3. At the center of the life of the Godhead, as Father, Son and Holy Spirit, is grace. Grace always offers itself as an excess of divine life. In the being of God we find a super-abundance of love, joy, goodness, creativity and so on. Grace is excess.
Human beings, as image-bearers, will always manifest a life that is X+1. To be human, in my little formula, is to be X+1, where X satisfies all our most basic needs for human subsistence--such as water, food, shelter, work, relationship--and 1 represents the realm of excesses and superfluities, such as, well, everything that makes human life full and rich and, to put the point sharply, true. God gives us not mere water but artesian springs water. He also gives us the imaginative and technical capacity to create Dom Perrier water and Lemonade water and and thirst-quenching Gatorade Tiger water, the official drink of Tiger Woods.
God does not provide us with minimalist food. He creates a world with a capacity to produce over 7,500 varieties of apple. 7,500! From this myriad variety we can make apple juice and apple wine. We can make apple pie, apple crumble, apple cake, apple crisp. We can bake them or stew them. We can dry or puree them. The Brits make a toffee apple. Isaac Newton gets hit on the head by a falling apple and discovers a theory of universal gravitation.
Do we need jazz music? That depends on how we use the term "need." If we equate need with our most basic requirements for human subsistence, then no. But that reduces human life to a minimalist notion, which contradicts the whole ethos of Genesis 1 and 2. Look at God's own behavioral pattern. He does not make minimalist trees. He makes endlessly variegated trees. Why? Grace. Indeed creation reflects the same kind of grace that represents the inner life of the Godhead.

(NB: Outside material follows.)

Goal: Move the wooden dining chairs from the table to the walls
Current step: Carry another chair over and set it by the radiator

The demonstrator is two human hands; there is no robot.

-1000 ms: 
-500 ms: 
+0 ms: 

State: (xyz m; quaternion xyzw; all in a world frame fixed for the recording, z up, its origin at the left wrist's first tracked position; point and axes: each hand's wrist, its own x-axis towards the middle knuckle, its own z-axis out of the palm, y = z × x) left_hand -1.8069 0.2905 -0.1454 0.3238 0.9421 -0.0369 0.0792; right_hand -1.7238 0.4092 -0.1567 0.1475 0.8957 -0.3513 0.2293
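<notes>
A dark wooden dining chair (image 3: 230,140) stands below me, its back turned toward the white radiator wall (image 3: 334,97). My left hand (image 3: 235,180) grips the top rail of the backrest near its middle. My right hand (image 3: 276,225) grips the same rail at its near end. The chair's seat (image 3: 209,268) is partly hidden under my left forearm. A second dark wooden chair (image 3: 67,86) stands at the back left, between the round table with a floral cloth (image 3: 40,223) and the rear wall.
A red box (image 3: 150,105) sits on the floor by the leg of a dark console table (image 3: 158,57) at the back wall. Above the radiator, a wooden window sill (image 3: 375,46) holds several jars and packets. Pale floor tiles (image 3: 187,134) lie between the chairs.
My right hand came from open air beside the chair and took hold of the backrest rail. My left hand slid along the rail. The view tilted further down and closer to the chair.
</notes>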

So when we make jazz music, we do so as a way to enter into the very life of God, a life marked by the excesses of grace.
I can't pretend to have described these three reasons for art-making with the highest precision. But I hope I've given us a good enough reason not to dismiss art hastily. Is evangelism important? Yes. Is feeding the poor important? Yes. Are they needful? Yes. The one participates in God's work to mend the human heart through the death and resurrection of Jesus. The other participates in God's work to provide for our most basic needs as humans.
Is art-making important? Yes. In making it we bear out the image of God as creative beings. We deepen our knowledge of ourselves. And beyond that we participate in the always-more-than grace of our triune God who ever pulls us into the Life that is truly Life.